▶ WORK REQUIRED
Look below for the line that has "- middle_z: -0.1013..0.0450". Set down the lines from there through the line that has "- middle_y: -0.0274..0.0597", exactly as written.

▶ LISTED RECORDS

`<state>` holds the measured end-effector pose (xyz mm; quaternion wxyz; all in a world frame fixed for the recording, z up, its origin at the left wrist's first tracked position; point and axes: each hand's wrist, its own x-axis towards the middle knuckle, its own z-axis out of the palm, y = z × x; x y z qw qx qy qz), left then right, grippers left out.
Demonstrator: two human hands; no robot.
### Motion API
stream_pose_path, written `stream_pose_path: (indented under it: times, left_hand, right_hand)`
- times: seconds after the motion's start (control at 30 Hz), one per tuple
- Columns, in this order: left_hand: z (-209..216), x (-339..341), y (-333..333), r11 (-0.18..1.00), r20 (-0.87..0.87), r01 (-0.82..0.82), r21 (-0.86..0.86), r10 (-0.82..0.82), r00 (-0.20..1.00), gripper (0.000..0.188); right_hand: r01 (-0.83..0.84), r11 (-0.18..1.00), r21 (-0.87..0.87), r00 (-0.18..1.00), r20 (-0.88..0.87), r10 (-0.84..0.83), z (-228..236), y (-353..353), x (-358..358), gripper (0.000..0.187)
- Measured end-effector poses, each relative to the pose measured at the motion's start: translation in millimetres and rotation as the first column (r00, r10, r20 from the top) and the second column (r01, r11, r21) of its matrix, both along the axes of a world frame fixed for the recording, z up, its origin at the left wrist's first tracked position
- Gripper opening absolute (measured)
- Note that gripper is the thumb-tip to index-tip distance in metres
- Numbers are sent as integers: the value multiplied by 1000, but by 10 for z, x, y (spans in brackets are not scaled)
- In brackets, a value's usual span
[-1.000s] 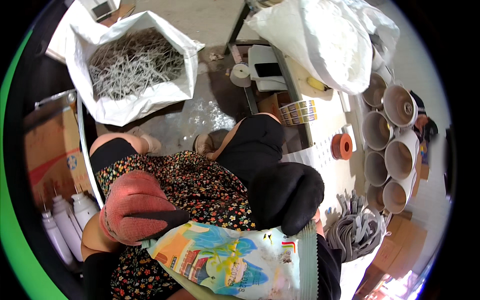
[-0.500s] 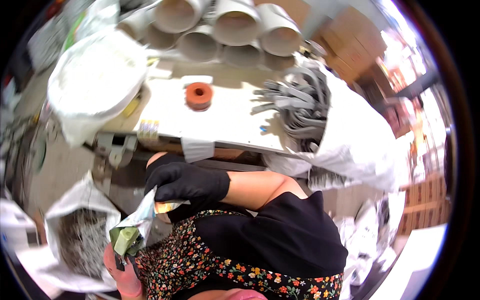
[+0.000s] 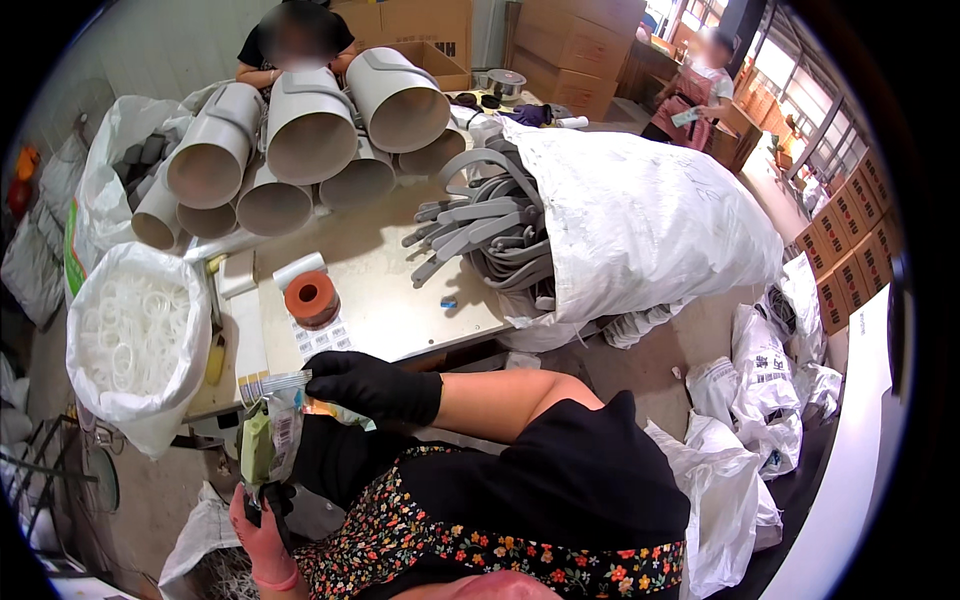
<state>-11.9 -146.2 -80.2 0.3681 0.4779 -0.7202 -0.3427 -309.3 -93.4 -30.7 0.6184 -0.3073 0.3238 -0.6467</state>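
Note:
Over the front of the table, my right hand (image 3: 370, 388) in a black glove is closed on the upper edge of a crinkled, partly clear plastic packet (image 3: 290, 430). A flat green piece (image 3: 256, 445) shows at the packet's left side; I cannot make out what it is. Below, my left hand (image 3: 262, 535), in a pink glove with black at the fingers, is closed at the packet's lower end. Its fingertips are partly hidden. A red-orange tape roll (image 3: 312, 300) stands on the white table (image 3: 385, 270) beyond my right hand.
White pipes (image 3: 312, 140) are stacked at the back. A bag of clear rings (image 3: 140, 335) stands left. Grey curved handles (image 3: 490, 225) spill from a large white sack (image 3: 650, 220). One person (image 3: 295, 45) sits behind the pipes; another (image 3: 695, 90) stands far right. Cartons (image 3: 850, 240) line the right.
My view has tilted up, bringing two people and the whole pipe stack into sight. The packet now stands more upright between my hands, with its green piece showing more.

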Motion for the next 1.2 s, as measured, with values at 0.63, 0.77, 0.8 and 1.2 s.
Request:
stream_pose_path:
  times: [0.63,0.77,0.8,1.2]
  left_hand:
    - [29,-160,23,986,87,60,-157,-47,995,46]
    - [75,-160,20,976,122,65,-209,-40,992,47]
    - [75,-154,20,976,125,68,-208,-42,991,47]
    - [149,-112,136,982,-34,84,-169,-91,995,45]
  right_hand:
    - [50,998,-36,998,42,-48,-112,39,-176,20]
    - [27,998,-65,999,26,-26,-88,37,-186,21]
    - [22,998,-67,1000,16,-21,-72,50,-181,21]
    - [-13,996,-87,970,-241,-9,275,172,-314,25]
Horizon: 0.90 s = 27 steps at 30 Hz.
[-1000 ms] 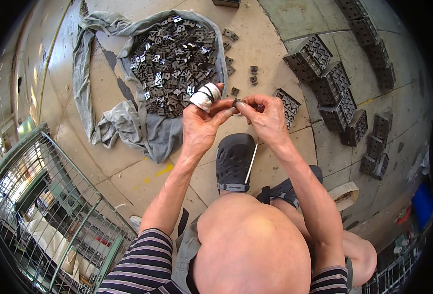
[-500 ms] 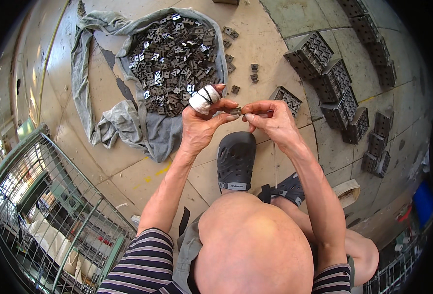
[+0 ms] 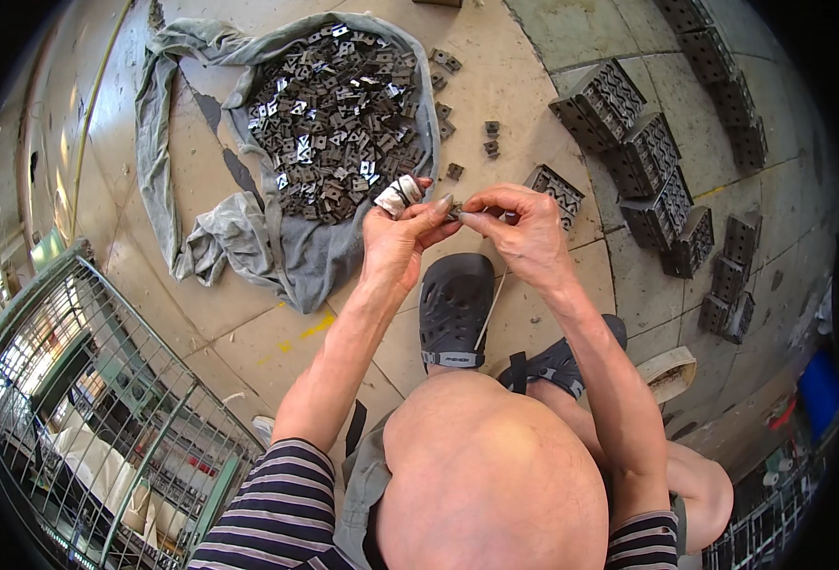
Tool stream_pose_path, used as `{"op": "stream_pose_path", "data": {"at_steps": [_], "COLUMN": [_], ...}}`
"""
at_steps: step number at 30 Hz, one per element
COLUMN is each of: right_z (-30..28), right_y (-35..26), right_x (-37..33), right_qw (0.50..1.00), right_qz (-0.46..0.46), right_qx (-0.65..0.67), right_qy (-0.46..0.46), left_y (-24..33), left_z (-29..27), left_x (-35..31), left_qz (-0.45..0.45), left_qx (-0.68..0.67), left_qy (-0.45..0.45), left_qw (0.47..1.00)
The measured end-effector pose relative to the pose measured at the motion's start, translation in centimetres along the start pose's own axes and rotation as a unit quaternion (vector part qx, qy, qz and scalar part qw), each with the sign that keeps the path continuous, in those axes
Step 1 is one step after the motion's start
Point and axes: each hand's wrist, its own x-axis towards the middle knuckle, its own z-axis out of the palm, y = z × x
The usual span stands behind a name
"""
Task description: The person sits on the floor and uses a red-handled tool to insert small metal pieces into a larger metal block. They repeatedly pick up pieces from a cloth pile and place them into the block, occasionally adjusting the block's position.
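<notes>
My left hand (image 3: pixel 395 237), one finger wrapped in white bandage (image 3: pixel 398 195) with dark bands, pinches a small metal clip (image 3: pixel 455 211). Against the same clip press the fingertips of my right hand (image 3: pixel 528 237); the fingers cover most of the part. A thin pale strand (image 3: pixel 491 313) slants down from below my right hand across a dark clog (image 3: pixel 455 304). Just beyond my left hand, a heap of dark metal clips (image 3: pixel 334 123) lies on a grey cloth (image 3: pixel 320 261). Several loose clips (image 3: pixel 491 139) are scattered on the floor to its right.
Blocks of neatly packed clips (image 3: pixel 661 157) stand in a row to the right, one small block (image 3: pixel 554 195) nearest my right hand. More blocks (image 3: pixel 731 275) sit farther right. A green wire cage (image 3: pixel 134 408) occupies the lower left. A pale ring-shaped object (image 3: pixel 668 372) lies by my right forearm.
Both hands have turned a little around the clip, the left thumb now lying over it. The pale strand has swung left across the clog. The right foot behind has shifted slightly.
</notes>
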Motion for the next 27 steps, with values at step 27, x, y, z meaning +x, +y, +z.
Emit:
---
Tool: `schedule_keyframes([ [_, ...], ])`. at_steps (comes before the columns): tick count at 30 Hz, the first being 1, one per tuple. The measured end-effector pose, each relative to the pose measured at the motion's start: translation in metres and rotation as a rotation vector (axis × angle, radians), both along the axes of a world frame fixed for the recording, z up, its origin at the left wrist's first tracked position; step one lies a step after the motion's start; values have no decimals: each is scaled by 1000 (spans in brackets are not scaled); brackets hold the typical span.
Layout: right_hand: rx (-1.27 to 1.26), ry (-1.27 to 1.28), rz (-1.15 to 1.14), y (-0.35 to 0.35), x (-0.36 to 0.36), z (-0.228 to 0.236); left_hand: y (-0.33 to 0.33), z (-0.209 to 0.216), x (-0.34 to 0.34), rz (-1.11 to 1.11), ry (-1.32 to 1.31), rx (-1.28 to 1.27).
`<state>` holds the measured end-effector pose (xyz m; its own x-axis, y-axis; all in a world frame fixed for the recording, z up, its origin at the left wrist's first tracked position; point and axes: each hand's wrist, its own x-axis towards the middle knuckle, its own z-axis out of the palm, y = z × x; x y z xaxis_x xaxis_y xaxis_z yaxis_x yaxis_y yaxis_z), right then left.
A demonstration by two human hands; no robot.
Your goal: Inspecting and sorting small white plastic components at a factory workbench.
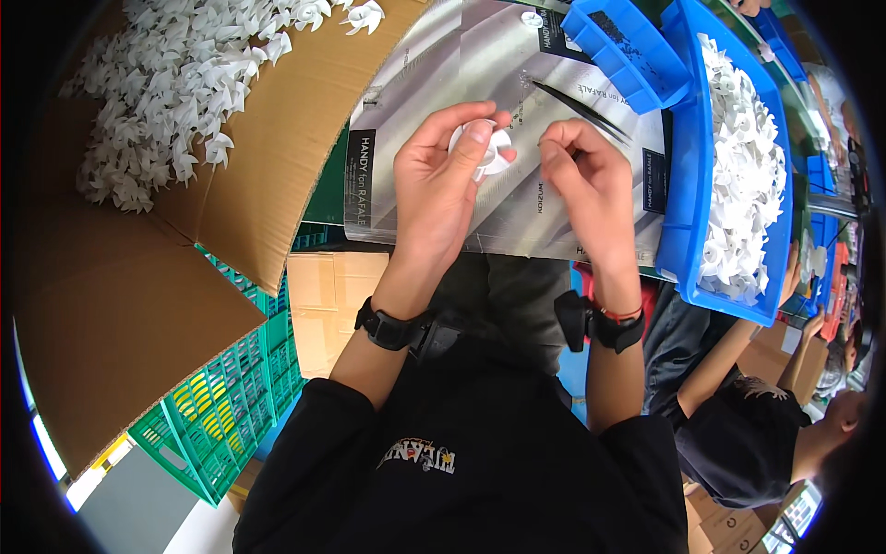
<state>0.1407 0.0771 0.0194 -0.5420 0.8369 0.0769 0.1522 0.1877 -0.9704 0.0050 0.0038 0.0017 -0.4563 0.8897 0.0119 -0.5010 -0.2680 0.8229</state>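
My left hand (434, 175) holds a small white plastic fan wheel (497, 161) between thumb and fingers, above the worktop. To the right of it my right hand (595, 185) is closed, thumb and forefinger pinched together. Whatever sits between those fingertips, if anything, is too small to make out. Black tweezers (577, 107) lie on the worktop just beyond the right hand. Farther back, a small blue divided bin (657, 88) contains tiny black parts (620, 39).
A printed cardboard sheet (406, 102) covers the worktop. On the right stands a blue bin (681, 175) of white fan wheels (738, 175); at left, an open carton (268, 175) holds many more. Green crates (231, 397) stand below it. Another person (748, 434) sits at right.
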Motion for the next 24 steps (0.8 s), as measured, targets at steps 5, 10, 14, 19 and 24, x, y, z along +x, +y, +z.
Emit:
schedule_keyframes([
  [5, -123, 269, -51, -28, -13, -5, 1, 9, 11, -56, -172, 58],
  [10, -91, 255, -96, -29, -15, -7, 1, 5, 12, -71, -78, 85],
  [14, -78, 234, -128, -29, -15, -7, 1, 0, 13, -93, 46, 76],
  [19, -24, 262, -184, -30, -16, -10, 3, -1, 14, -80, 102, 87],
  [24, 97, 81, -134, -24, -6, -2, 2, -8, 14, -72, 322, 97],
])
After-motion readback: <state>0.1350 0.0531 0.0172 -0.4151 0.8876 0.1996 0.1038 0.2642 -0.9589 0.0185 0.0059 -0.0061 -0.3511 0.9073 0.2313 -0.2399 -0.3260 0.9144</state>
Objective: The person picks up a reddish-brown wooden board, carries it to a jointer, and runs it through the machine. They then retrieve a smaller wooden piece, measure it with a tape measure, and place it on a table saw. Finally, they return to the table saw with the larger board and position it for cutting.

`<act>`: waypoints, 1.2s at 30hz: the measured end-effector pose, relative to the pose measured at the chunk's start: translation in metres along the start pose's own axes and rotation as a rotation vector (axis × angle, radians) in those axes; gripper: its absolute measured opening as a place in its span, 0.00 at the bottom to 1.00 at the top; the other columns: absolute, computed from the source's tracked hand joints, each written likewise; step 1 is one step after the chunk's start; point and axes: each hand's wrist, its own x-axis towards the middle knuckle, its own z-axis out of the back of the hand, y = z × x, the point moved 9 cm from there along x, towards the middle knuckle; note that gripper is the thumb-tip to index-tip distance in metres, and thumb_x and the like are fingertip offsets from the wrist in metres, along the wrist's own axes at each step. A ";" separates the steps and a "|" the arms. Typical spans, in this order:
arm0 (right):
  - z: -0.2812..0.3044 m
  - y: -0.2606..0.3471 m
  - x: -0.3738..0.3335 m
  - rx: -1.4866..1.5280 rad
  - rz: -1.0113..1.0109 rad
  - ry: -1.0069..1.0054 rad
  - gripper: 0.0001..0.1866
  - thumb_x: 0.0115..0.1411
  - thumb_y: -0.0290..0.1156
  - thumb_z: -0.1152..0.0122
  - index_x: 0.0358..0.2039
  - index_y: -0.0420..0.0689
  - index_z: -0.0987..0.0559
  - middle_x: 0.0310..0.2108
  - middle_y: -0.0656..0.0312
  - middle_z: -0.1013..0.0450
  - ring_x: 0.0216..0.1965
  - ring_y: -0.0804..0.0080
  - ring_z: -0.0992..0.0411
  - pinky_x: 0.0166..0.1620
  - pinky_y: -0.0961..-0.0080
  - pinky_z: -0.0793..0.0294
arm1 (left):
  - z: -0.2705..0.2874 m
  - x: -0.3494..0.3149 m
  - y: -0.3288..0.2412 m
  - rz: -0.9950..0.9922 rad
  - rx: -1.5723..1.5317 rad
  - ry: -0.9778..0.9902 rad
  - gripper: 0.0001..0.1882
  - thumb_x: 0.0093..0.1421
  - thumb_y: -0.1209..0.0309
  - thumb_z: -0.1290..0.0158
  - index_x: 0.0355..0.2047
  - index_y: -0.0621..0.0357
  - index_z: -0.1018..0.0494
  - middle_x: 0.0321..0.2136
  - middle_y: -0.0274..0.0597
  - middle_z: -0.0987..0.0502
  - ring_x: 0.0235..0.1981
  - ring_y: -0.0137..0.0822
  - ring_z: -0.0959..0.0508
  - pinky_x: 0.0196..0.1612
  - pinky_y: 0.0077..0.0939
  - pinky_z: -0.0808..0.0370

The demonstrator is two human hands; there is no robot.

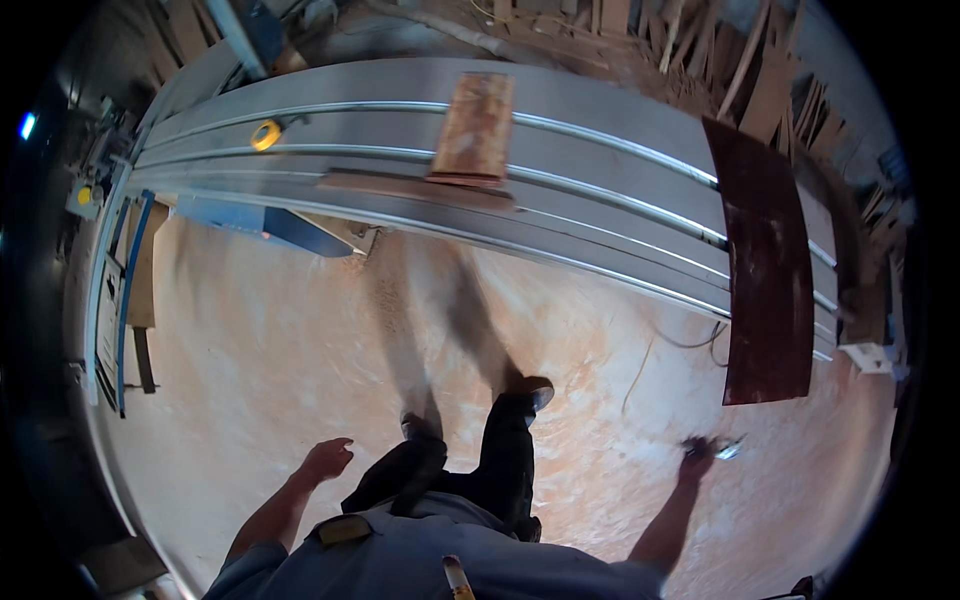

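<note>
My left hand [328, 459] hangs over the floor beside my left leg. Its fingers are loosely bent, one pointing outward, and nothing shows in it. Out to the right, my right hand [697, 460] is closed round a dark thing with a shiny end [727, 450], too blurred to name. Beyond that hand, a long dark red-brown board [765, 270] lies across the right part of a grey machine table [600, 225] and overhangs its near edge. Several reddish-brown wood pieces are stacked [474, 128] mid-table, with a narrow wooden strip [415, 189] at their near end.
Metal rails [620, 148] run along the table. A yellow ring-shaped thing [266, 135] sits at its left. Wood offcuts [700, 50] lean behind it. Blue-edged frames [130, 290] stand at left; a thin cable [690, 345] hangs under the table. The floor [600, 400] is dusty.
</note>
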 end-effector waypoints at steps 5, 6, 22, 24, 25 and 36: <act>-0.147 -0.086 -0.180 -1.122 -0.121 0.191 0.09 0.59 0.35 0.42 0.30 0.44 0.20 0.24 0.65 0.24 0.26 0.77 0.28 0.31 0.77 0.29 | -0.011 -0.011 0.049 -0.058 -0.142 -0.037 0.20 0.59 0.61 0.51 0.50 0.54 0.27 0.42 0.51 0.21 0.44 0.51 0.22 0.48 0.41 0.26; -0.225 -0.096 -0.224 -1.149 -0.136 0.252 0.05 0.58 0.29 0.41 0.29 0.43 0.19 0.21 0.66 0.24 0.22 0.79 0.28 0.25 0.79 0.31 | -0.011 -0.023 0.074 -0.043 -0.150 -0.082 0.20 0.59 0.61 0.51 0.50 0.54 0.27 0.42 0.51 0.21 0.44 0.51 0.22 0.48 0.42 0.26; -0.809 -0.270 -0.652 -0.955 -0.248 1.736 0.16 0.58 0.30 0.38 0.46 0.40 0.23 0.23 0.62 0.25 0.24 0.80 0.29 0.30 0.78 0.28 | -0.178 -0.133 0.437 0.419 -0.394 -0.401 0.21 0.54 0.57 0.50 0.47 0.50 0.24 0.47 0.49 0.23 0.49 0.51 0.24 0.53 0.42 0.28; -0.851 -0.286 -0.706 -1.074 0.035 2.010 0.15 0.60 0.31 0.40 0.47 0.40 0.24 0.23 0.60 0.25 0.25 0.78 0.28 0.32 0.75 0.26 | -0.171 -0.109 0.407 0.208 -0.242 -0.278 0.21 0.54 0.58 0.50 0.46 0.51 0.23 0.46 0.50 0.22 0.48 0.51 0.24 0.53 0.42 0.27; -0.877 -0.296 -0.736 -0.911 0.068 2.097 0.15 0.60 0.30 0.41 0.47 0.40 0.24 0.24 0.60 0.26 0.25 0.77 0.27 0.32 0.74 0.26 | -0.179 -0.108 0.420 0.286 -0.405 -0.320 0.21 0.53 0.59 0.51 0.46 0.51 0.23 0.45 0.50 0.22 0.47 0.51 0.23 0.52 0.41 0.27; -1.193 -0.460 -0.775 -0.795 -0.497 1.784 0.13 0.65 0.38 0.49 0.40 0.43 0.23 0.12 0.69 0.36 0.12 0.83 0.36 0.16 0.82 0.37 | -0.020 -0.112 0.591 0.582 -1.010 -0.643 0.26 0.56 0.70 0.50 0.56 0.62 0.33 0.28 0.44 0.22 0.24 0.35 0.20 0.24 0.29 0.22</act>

▶ FINISHED EXERCISE
  - middle_z: -0.1013..0.0450
  - ring_x: 0.0216..0.1965
  - ring_y: -0.0804..0.0080
  - ring_z: -0.0992..0.0411
  - pinky_x: 0.0166..0.1620
  - pinky_y: -0.0961..-0.0080
  - pinky_z: -0.0793..0.0294
arm1 (left):
  - z: -0.2705..0.2874 m
  - x: -0.3494..0.3149 m
  - y: -0.3288..0.2412 m
  - rz: -0.9950..0.9922 rad
  - rx: -1.5723..1.5317 rad
  - ry: -0.9778..0.9902 rad
  - gripper: 0.0001..0.1882
  - thumb_x: 0.0093..0.1421
  - thumb_y: -0.1209..0.0309
  - thumb_z: -0.1290..0.0158
  - index_x: 0.0355..0.2047
  - index_y: -0.0621..0.0357
  - index_z: -0.1018..0.0494
  - middle_x: 0.0321..0.2136
  - middle_y: -0.0274..0.0597

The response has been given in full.